Das Stück ist die Adaption des englischen Originals von Frank Wildhorn und Leslie Bricusse aus den Neunzigerjahren. Während die Broadway-Version etwa drei Stunden dauert, hat Regisseur Andreas Gergen die Münchner Inszenierung auf knapp zwei Stunden zusammengekürzt, Dialoge gibt es nicht, es reiht sich Song an Song, insgesamt wirkt der Abend dadurch hektisch. Alles ereignet sich vor einfach gehaltenem Bühnenbild. Ein paar Hocker stehen links und rechts. Auf denen schlüpfen die Schauspieler und Schauspielerinnen zwischen den Szenen je nach Rolle entweder in ihre fast ausschließlich schwarzen Anzüge und Mäntel, oder sie ziehen sich dort aus - bis auf die Nylonstrumpfhosen und transparenten Netzoberteile. Ausnahme ist auch hier die Prostituierte Lucy, die schon optisch mit ihrem roten Ledermantel aus der Masse heraussticht.

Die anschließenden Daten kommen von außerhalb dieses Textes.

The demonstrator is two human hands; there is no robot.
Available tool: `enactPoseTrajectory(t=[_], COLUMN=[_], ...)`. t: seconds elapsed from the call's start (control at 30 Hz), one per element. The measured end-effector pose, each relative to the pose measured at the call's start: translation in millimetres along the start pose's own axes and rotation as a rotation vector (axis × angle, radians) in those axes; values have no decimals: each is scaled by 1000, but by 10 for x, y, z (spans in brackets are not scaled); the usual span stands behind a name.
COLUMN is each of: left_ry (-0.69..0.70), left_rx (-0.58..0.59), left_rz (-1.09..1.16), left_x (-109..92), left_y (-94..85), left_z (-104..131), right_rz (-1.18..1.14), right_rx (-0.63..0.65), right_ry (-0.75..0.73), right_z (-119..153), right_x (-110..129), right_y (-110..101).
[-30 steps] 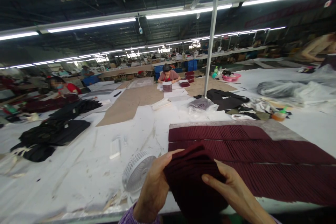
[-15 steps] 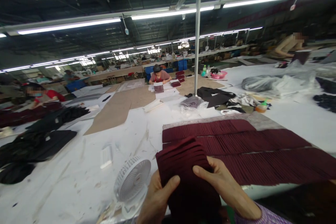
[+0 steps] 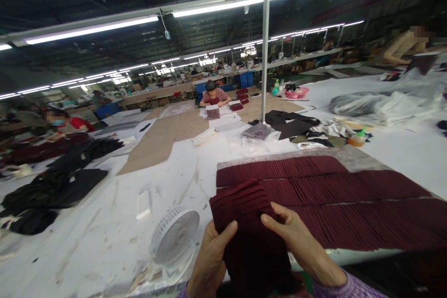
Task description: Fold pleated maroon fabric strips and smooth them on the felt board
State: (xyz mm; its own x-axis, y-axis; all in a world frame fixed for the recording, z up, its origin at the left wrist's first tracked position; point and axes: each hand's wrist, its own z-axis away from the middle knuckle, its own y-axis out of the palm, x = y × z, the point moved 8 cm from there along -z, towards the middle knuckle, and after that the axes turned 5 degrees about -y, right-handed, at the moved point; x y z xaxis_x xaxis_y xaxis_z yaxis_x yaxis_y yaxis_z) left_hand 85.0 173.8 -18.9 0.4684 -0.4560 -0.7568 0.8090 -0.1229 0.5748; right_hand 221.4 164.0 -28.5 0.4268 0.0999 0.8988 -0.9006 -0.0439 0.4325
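A stack of maroon fabric pieces (image 3: 251, 233) is held up at the table's near edge, its top edges fanned into steps. My left hand (image 3: 218, 247) grips the stack's left side, thumb lying on the front. On the right side my right hand (image 3: 291, 230) has hold of it, thumb on the front and fingers behind, partly hidden. Beyond and to the right, rows of overlapping maroon fabric pieces (image 3: 349, 191) lie spread on a grey sheet. The lower part of the held stack falls into dark shadow.
A small white fan (image 3: 176, 237) stands left of my hands on the white table (image 3: 104, 242). A metal pole (image 3: 266, 46) rises beyond. Dark cloth (image 3: 80, 186) lies at the left, a plastic-covered bundle (image 3: 370, 102) at the right. Co-workers sit across the table, one person (image 3: 213, 95) straight ahead.
Both hands keep their grip on the maroon stack, which has shifted only slightly. The camera view has turned a little, so the surroundings sit somewhat differently in the picture.
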Motion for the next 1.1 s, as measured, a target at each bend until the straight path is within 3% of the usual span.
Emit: enactPoseTrajectory(t=[0.17,0.4,0.53,0.63,0.8,0.97,1.1], left_ry=[-18,-137,-106,98,226,354,405], left_rx=[-20,-107,-90,-156,-328,-441,-445], left_rz=[42,-15,-256,-774,-1116,-1358,-1531], left_x=[167,685,1016,1201,1629,1913,2115], left_y=[121,172,100,8,-139,-89,-58], left_z=[-233,-791,-1415,-1966,-2704,-2947,-2961], right_rz=[36,172,335,464,726,1007,1121], right_rx=[-101,-222,-296,-299,-240,-92,127], right_ry=[-27,-92,-131,-101,28,236,437], right_z=[-142,-424,-550,-545,-546,-828,-1182], right_x=[-2,133,370,594,1005,1278,1317], right_y=[-309,-1009,-1733,-2378,-3536,-4571,-5124])
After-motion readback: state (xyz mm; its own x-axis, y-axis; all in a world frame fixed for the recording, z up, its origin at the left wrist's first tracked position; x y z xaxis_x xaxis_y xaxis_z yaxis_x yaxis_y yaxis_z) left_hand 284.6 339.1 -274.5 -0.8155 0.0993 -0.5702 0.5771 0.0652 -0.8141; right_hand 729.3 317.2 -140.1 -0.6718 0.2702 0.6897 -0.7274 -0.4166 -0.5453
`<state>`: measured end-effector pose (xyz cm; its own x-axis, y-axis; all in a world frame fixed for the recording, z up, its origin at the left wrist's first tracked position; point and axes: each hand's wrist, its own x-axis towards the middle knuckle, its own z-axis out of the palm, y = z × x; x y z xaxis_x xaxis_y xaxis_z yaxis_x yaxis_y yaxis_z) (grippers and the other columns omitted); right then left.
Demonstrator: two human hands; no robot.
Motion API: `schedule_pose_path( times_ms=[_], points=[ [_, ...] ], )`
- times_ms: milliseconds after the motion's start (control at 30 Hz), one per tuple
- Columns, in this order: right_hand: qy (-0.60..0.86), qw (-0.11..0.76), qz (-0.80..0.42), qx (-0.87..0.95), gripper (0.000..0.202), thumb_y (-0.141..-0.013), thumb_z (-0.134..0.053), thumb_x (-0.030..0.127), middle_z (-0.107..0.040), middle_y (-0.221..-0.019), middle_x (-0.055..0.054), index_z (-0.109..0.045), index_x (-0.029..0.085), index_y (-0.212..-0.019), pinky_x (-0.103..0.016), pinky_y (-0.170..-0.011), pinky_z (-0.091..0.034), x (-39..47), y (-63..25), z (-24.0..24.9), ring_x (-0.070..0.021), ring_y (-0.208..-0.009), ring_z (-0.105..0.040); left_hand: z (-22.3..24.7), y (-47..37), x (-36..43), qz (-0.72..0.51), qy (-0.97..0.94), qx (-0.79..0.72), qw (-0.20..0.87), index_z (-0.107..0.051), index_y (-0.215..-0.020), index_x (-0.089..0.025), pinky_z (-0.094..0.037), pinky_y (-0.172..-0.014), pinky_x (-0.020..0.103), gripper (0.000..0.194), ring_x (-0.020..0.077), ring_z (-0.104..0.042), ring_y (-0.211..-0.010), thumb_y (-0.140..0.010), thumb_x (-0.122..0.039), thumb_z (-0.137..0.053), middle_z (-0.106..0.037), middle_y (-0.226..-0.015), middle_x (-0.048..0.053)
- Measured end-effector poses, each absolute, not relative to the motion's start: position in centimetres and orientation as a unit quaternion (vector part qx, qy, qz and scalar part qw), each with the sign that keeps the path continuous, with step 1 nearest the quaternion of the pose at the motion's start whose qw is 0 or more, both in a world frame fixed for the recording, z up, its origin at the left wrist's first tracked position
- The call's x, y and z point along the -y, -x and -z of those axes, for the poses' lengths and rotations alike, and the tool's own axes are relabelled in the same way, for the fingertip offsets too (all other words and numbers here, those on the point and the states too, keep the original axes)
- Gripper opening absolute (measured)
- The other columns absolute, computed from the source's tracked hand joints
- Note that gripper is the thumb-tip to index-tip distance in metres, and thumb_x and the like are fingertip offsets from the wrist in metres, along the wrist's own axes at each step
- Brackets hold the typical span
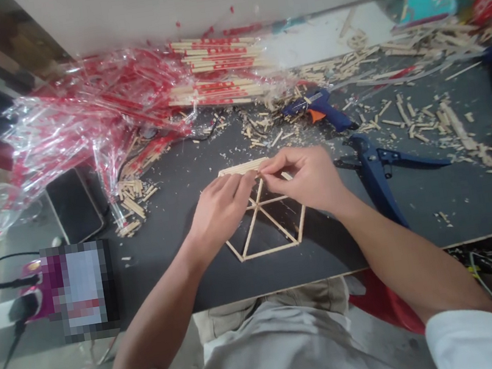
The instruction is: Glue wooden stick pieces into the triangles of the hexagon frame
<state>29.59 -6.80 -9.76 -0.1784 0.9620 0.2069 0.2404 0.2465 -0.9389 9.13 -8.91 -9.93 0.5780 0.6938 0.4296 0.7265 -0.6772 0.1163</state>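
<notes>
On the dark tabletop lies a wheel-like frame of thin wooden sticks [271, 251], six-sided, with spokes meeting in its middle. My left hand [219, 210] rests over the frame's left and far part, its fingers closed on it. Several sticks lie side by side along the far edge [241, 167]. My right hand [307, 178] pinches with thumb and forefinger at the far corner, on what looks like the end of a wooden stick. The fingertips of both hands nearly touch there and partly hide the sticks.
Behind the frame lie a blue glue gun [320, 108] and stick offcuts [410, 110]. Blue cutters [376, 174] lie right of my hand. Red-printed plastic wrappers [90, 103] and bundled sticks [218, 59] fill the back left. A phone [74, 205] and purple power strip [35, 290] are left.
</notes>
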Motion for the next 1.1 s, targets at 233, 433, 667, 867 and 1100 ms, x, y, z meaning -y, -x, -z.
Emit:
schedule_pose_path(
  times_ms=[233,433,667,867,1100],
  points=[
    [0.458,0.436,-0.358,0.687,0.007,-0.080,-0.077,0.024,-0.082,-0.085,-0.005,-0.075,0.022,-0.074,-0.035,-0.073,-0.062,7.0,-29.7,9.5,-0.0213,-0.077,-0.077,9.8,-9.4,8.8,0.231,0.885,0.397,0.072,-0.065,-0.108,-0.015,-0.047,-0.069,0.027,0.034,0.0145,-0.064,-0.070,-0.110,-0.012,-0.031,-0.070,-0.078,0.003],
    [0.446,0.437,-0.369,0.689,0.009,-0.084,-0.077,0.029,-0.083,-0.089,-0.004,-0.075,0.023,-0.078,-0.035,-0.079,-0.064,6.8,-29.7,9.6,-0.0217,-0.084,-0.079,10.0,-9.1,8.6,0.286,0.874,0.385,0.073,-0.064,-0.105,-0.015,-0.046,-0.066,0.027,0.026,0.0139,-0.062,-0.067,-0.111,-0.015,-0.038,-0.068,-0.075,0.001],
    [0.515,0.379,-0.288,0.713,0.029,-0.091,-0.071,0.040,-0.080,-0.115,-0.011,-0.078,0.019,-0.110,-0.045,-0.097,-0.061,7.0,-33.2,5.5,-0.0270,-0.105,-0.077,10.4,-8.5,8.2,0.315,0.864,0.393,0.025,-0.067,-0.109,-0.015,-0.049,-0.067,0.025,0.022,0.0135,-0.067,-0.069,-0.111,-0.020,-0.045,-0.074,-0.081,0.003],
    [0.665,0.137,-0.093,0.729,0.057,-0.096,-0.057,0.062,-0.068,-0.141,-0.021,-0.068,0.021,-0.135,-0.058,-0.116,-0.045,9.7,-42.1,5.7,-0.0408,-0.134,-0.062,10.3,-8.3,8.3,0.312,0.851,0.416,-0.073,-0.067,-0.120,-0.016,-0.054,-0.072,0.022,0.032,0.0124,-0.074,-0.080,-0.109,-0.016,-0.038,-0.079,-0.094,0.006],
    [0.709,-0.031,-0.048,0.703,0.102,-0.096,-0.057,0.070,-0.041,-0.158,-0.042,-0.025,0.000,-0.164,-0.064,-0.116,-0.041,13.5,-47.7,11.2,-0.0551,-0.151,-0.040,9.9,-8.8,8.6,0.312,0.837,0.428,-0.137,-0.068,-0.115,-0.013,-0.054,-0.071,0.021,0.030,0.0117,-0.074,-0.078,-0.107,-0.015,-0.039,-0.079,-0.095,0.009]
  ],
)
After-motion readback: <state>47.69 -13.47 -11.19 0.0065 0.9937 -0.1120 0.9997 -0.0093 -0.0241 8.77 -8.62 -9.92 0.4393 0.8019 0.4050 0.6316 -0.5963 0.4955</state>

Für Atmosphäre soll eine raumfüllende LED-Wand sorgen, auf der verschiedene Hintergründe eingespielt werden. Dabei erinnern die Visuals ein wenig an alte Windows-98-Bildschirmschoner mit simplen Dreh- und Wirbeleffekten. Als es zum Liebesduett zwischen Jekyll und Lisa kommt, taucht auf dem Schirm plötzlich wogendes Meer auf, und gelegentlich schwebt ein ins Bild geschnittener Mond durch die Szenerie.

Beim Premierenpublikum kommt die Inszenierung gut an, kaum erscheint auf dem LED-Bildschirm "The End" erhebt sich die Menge geschlossen zu Standing Ovations. Und auch Neu-Intendant Linsmayer ist am Ende des Abends zufrieden, läuft noch einmal gut gelaunt durchs Foyer. "Ich bin sehr glücklich darüber, wie nett mich das Team des Deutschen Theaters hier aufgenommen hat", sagt er. Er freue sich auf die nächsten Produktionen und sei "happy", dass das Theater trotz Omikron weiterhin Musicals auf die Bühne bringen könne.